NFL Network’s Mike Silver is buddies with former Browns head coach Hue Jackson. Everyone who works in the NFL media business knows this. When Jackson became the Browns’ head coach, Silver got the scoop. Some reporters are friends with some coaches, and sometimes friends do favors for friends.
The problem with Silver is that he’s so transparently in the tank for Jackson that he is completely divorced from reality. Silver simply cannot accept the fact that Jackson was a big part of the problem in Cleveland, and that firing Jackson was a big part of the solution.
That creates an issue for NFL Network because the Browns are the talk of the NFL right now, after trading for Odell Beckham Jr. Any fair-minded person analyzing the NFL has to admit that the Browns are a team on the rise, and that their rise coincided with the firing of Jackson: As the Browns’ head coach Jackson went 3-36-1, after Jackson was fired midway through the season the Browns finished the year 5-3, and now the Browns are viewed as a likely playoff team for the first time in years.
So what did Silver say about the Browns today?

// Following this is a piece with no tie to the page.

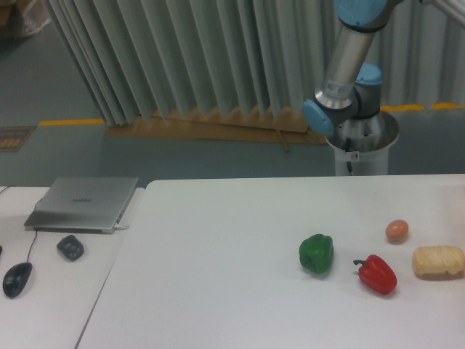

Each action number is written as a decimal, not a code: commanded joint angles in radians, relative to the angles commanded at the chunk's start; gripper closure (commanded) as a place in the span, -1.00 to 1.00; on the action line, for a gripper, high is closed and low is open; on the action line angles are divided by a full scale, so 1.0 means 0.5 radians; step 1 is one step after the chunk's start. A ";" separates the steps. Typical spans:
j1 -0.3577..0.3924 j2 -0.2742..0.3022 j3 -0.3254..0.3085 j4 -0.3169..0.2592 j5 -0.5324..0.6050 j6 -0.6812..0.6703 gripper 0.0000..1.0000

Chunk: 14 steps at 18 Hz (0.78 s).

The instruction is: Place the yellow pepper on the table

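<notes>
Looking for the hand turns up nothing — only the arm (347, 69) shows, its grey tube and blue joints rising from the pedestal behind the tabletop (218, 254) and leaving the picture at the top right. Whether the hand is apart, together or clamped on something, I cannot tell, since it sits outside the view.

The yellow pepper is not visible anywhere either. Nothing yellow and glossy lies on the tabletop, so my guess is that the pepper is up with the hand, above the frame, waiting to be brought down. That is a judgement only; the picture gives no proof of it, and so its place relative to the hand cannot be stated.

Nearest the arm's side, on the right of the tabletop, four things sit in a loose cluster: a green pepper (316, 253), a red pepper (378, 274) just to its right and a little nearer the camera, a small brownish egg (397, 230) behind the red one, and a pale bread-like block (438, 261) at the right edge. None touch. The wide bare stretch to their left would suit a set-down without knocking anything.

Further left, a separate desk carries a closed laptop (82, 203), a dark mouse (17, 278) and a small dark lump (70, 247) — well apart from the work.
</notes>
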 joint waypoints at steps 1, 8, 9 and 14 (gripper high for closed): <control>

He said quarterback Baker Mayfield is the problem.
“I would argue that the quarterback needs to grow up and that somebody in the organization needs to tell him what it is to be a professional, so I’ll just put that out there,” Silver said.
That is an obviously preposterous statement — Mayfield looked outstanding after Jackson was fired, and Silver is just salty because Mayfield made no secret of the fact that he was glad the Browns let Jackson go. Silver’s NFL Network colleague Michael Irvin started to argue with Silver, but it was Rich Eisen who really stuck a knife in Silver.
After Silver made his comment, Eisen got up out of his chair and asked, “Is Hue around here? Is he here? Hue? Hue, are you here?”
The obvious implication from Eisen is that Silver is so concerned about protecting his buddy that he talks about Jackson like his friend is right there over his shoulder when he’s on the air.
Eisen was right. Silver is unwilling to speak honestly about the Browns because he’d rather protect Jackson than give NFL Network viewers an honest assessment.